▶ _EXERCISE_
Output only the lines from the start of the entries through the line holding "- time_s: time". Each line must match the original exactly.

Segment Open

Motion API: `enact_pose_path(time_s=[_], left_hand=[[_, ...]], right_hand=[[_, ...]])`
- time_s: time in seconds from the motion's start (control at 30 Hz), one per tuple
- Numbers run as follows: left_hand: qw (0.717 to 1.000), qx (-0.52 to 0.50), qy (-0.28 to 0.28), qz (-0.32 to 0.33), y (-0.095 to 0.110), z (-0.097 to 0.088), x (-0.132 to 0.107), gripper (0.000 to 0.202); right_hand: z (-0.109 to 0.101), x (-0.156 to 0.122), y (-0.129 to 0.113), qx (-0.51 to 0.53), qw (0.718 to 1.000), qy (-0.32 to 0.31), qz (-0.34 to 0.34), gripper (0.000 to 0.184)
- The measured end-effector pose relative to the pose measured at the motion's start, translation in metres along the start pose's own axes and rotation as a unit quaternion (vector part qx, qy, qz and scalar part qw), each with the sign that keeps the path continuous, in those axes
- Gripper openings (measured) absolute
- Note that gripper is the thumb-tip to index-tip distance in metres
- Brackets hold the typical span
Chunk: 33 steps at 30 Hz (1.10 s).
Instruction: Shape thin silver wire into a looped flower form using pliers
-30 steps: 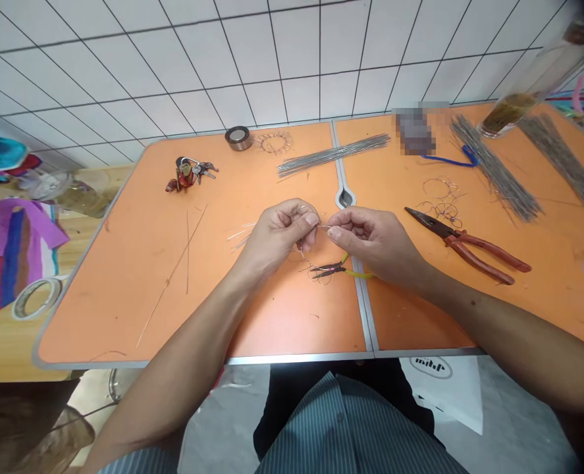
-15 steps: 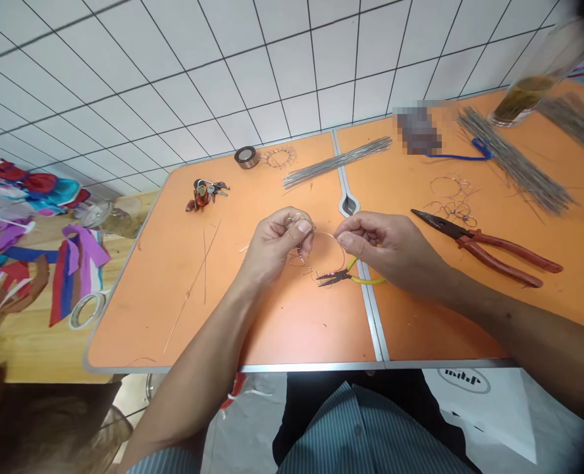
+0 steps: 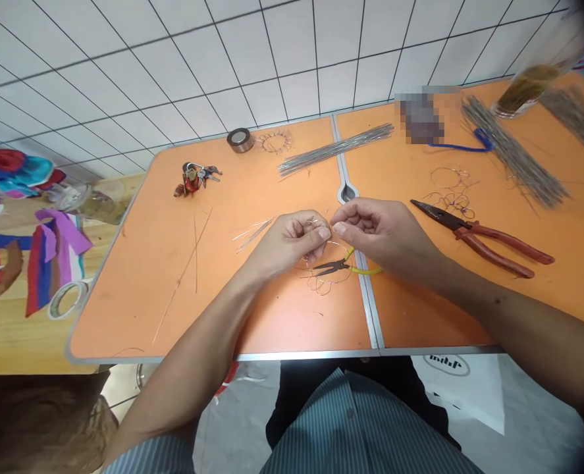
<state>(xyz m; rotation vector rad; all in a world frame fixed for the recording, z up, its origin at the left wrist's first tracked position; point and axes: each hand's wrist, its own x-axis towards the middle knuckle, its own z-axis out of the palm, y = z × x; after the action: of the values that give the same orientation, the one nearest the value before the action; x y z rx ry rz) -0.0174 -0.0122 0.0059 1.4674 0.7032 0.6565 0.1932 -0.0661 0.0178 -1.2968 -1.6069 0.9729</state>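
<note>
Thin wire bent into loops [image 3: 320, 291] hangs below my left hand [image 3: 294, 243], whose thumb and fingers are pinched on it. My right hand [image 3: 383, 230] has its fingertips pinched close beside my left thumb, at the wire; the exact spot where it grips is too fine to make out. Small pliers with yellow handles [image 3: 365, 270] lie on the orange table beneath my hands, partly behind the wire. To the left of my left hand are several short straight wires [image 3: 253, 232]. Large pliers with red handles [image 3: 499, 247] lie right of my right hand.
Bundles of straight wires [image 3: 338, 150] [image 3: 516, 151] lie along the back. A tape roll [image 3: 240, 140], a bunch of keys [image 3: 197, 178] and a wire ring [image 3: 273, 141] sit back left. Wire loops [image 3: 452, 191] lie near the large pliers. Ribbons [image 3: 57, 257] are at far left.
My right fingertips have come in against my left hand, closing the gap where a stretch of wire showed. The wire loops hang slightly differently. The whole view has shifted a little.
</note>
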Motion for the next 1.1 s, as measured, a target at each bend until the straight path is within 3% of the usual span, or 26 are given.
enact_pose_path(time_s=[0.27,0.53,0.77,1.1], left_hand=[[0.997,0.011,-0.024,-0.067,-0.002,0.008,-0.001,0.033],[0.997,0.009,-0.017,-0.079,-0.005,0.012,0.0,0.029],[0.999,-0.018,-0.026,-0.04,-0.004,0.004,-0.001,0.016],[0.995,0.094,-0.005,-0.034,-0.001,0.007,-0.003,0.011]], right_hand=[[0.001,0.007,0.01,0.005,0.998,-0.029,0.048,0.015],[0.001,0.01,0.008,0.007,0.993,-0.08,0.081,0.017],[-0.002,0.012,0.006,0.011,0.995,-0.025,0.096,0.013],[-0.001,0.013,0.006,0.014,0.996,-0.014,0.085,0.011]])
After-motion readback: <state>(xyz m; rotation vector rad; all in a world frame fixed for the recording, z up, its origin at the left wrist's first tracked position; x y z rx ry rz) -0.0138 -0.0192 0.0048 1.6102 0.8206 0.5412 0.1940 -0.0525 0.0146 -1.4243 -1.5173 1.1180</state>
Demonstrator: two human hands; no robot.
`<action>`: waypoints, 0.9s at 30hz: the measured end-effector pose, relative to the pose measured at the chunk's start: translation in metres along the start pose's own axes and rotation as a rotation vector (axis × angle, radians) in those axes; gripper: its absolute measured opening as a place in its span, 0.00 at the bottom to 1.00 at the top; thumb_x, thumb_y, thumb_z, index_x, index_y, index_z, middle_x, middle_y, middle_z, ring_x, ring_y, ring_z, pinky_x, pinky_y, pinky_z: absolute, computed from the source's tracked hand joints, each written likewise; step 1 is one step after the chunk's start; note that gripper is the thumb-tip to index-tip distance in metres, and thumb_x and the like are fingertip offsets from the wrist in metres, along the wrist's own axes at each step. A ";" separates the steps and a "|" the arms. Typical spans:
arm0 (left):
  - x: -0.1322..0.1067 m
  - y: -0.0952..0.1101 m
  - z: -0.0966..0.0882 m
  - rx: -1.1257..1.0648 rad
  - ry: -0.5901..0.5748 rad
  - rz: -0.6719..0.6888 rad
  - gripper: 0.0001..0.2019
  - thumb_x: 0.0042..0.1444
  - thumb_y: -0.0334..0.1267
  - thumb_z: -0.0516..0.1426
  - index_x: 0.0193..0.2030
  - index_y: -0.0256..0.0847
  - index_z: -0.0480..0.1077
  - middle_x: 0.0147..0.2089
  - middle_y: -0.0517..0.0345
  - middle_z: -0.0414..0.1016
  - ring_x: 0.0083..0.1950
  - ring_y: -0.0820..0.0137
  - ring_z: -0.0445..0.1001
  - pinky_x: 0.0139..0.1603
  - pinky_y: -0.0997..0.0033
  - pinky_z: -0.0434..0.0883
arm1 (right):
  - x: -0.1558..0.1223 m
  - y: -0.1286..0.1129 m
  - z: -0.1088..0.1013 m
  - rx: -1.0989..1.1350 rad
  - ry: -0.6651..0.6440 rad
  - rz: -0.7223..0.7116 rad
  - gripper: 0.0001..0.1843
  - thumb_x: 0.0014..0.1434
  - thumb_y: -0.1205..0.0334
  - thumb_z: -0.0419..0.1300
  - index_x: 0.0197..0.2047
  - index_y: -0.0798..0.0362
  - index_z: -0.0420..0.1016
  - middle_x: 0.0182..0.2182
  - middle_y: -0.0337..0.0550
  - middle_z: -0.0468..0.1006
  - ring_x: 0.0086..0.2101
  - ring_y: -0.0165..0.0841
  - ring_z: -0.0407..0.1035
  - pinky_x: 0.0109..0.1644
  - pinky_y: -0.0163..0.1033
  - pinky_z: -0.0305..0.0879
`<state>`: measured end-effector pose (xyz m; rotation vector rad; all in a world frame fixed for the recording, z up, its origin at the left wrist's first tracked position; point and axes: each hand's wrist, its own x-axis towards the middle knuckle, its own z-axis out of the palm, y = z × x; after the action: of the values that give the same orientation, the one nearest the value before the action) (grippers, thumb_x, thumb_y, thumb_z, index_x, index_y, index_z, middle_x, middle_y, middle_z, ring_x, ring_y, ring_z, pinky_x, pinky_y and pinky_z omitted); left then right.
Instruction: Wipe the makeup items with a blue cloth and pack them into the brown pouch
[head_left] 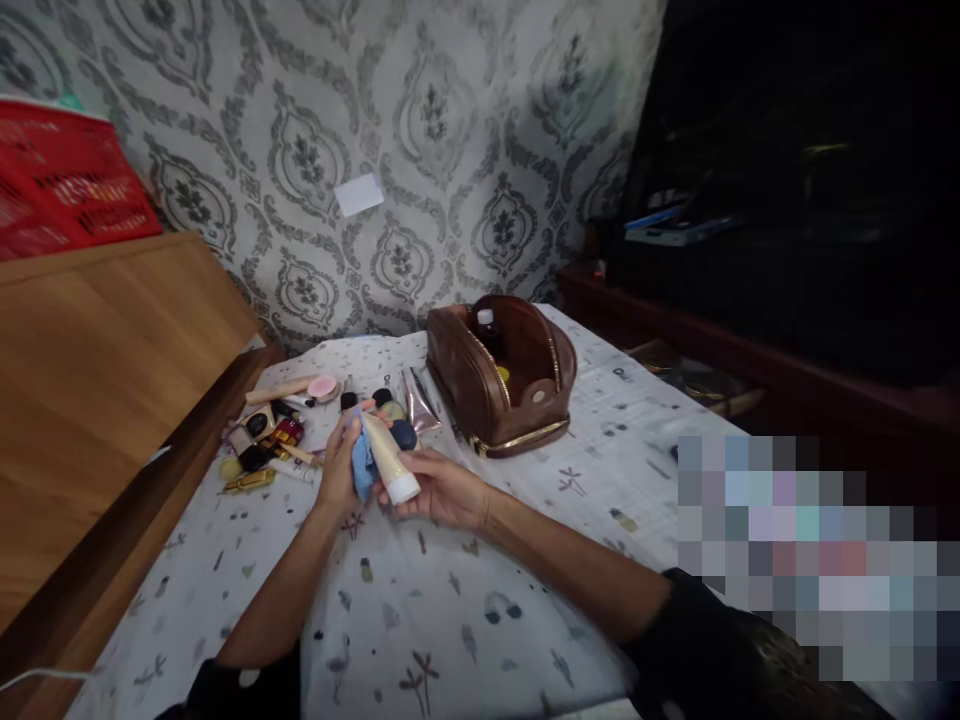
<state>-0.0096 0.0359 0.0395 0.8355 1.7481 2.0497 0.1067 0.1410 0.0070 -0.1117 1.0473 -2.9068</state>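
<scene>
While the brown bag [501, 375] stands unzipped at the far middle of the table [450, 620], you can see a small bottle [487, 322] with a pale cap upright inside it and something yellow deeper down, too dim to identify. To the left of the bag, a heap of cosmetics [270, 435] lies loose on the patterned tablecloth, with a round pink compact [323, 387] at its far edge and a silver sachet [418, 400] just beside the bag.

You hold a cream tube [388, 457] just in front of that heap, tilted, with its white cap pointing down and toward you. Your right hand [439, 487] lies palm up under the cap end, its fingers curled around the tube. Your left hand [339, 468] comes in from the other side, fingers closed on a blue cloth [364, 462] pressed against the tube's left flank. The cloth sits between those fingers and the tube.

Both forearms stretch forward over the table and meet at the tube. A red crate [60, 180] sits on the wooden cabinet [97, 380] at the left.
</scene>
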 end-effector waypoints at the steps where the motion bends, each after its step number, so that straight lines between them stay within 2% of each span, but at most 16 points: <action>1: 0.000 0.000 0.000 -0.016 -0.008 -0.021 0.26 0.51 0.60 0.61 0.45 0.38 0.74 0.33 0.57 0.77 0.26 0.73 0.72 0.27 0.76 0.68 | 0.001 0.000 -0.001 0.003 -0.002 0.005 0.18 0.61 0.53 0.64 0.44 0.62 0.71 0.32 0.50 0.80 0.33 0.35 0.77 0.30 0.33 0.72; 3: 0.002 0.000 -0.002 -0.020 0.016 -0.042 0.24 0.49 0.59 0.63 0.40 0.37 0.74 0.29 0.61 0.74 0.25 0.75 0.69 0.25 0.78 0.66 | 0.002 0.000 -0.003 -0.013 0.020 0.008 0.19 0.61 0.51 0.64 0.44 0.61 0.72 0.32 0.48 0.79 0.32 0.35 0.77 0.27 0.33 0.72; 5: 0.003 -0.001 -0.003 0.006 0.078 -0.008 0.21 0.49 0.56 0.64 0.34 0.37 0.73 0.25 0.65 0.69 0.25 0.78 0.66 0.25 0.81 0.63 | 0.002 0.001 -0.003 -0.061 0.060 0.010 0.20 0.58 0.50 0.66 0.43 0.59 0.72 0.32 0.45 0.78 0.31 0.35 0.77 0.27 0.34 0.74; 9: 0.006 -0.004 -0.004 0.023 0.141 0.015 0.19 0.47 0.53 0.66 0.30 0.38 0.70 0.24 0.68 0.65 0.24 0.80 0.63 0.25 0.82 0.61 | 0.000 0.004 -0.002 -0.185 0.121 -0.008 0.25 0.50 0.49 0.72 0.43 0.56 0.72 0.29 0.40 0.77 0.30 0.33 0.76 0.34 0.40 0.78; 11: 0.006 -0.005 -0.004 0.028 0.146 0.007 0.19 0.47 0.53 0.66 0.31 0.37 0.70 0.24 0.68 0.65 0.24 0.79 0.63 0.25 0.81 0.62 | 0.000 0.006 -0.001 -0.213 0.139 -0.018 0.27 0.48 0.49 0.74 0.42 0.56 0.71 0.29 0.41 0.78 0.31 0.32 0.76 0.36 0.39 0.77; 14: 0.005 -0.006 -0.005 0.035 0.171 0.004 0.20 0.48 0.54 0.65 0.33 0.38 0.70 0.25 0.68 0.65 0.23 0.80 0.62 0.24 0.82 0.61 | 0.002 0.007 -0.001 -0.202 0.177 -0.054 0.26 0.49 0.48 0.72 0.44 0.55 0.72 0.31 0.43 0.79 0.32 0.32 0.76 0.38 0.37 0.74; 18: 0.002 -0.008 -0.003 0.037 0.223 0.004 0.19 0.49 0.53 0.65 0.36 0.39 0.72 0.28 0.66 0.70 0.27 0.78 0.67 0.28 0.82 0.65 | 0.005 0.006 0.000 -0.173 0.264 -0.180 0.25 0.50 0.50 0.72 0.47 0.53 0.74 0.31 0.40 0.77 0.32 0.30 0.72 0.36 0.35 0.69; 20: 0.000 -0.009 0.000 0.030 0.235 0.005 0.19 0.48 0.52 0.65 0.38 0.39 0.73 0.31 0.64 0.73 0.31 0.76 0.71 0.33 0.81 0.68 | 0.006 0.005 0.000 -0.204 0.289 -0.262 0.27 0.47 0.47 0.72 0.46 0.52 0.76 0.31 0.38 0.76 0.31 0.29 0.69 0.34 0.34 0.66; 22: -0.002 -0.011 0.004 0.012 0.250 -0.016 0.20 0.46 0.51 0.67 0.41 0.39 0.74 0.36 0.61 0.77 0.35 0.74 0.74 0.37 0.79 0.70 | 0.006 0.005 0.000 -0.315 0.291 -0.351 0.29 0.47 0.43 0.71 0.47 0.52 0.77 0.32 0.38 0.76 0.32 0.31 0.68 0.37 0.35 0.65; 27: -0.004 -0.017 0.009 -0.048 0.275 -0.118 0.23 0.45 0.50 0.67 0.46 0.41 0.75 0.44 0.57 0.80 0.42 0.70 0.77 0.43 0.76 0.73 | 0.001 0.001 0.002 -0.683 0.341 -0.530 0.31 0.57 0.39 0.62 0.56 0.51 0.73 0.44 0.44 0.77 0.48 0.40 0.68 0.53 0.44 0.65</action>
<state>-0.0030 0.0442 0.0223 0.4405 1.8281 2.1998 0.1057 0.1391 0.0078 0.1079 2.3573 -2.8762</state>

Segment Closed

▶ _TASK OUTPUT_
Motion API: `enact_pose_path(time_s=[_], left_hand=[[_, ...]], right_hand=[[_, ...]])`
- time_s: time in seconds from the motion's start (control at 30 Hz), one per tuple

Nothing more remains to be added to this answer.